Although advised by his builders to substitute the common four-bladed propellers, he adhered to his original design, and with one propeller at either side of the rudder—called "twin-propellers"—she was soon ready for duty. She is the vessel known to history as the Charles Wack.
She carried three-fourths cargo and towed another boat with full cargo, and made the trip from Buffalo to West Troy in seven days, total time, averaging two miles per hour. But she returned from Troy to Buffalo, with half freight, in four days and sixteen hours, net time; averaging three and one-twelfth miles per hour, without tow.
This initiated the series of steamers from 1858 to 1862, and, with others that soon followed, created a general enthusiasm in behalf of steam transportation, which led to a trip through the canal that fall, on a chartered steam-tug, by the Governor of the State, the Canal Board, and other notables, and with public receptions, speeches, &c., at different cities along the route.
That boat was soon followed by the S. B. Ruggles, a first-class steam canal-boat, built by the Hon. E. S. Prosser, of Buffalo, with a first-class modern propeller, and with double the engine capacity of the former.
The P. L. Sternburg soon followed, and was a first-class boat, with modern twin-propellers, but with less engine capacity than the Wack.
The same season there were some local steamers built to run regularly between different cities on the line of the canal.
The following season of 1859 was the most active year the Erie Canal has ever known in regard to steam.

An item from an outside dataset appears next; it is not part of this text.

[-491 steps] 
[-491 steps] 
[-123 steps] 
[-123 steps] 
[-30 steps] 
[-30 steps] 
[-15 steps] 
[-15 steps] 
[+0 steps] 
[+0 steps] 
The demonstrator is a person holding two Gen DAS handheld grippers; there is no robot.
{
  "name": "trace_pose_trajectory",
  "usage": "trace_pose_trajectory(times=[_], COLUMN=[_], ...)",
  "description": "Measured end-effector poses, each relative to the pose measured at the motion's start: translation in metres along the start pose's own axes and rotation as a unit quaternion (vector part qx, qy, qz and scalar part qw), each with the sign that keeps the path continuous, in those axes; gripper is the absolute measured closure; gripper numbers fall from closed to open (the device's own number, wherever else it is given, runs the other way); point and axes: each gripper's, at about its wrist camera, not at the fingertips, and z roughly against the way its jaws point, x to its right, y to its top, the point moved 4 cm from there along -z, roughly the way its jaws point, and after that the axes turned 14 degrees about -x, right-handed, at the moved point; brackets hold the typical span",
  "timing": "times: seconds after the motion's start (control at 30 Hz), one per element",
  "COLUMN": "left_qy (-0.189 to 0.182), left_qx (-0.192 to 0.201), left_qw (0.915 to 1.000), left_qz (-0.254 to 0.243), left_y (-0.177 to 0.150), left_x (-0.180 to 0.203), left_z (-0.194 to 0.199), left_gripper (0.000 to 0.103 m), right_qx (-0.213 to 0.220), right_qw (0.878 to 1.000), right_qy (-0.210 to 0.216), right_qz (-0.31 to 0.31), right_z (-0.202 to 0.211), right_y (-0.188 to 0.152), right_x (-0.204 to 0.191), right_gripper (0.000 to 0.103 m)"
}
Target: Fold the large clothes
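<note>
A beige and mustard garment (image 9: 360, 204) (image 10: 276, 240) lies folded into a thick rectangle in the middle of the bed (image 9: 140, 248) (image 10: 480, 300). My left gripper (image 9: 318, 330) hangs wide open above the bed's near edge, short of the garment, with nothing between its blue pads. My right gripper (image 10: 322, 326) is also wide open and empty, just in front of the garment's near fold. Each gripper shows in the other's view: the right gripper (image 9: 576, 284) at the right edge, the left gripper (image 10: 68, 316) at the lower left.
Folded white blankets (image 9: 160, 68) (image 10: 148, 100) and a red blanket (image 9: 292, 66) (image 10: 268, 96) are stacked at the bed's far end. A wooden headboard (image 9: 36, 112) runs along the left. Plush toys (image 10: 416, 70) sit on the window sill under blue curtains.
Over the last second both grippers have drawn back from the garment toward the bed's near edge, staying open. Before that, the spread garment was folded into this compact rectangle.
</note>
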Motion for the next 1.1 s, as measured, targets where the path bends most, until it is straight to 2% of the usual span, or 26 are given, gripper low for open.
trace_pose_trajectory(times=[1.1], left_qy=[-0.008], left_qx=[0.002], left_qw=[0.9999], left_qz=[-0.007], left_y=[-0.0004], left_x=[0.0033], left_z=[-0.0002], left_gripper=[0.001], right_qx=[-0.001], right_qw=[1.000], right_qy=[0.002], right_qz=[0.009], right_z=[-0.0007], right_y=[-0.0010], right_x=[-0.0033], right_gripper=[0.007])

The C. Wack was sold to Mr. Prosser, who took out her Archimedean propellers, and substituted a modern propeller, and doubled her engine capacity, and reproduced her as the City of Buffalo.
The Gold Hunter was produced by the Western Transportation Company, of Buffalo. She was a short, oblong tub, with a square, box-like bow, and rounded stern, designed only to carry machinery and coal, and was to be recessed into the stern of ordinary horse-boats by cutting away an equivalent space therefrom. She was designed to make a trip on the canal, and be immediately transferred to another boat for return trip, thus to avoid the usual loss of time at the termini of the canal. She was abandoned after a brief trial.
The canal-boat Niagara had the Cathcart propeller supplied, which consisted of a union of the propeller and rudder by a universal joint in the shaft, and so adjusted as to unite them for steerage purposes. This design was tried on the steamer Cathcart, upon the Chesapeake and Ohio Canal, in 1858, and with considerable newspaper eclat.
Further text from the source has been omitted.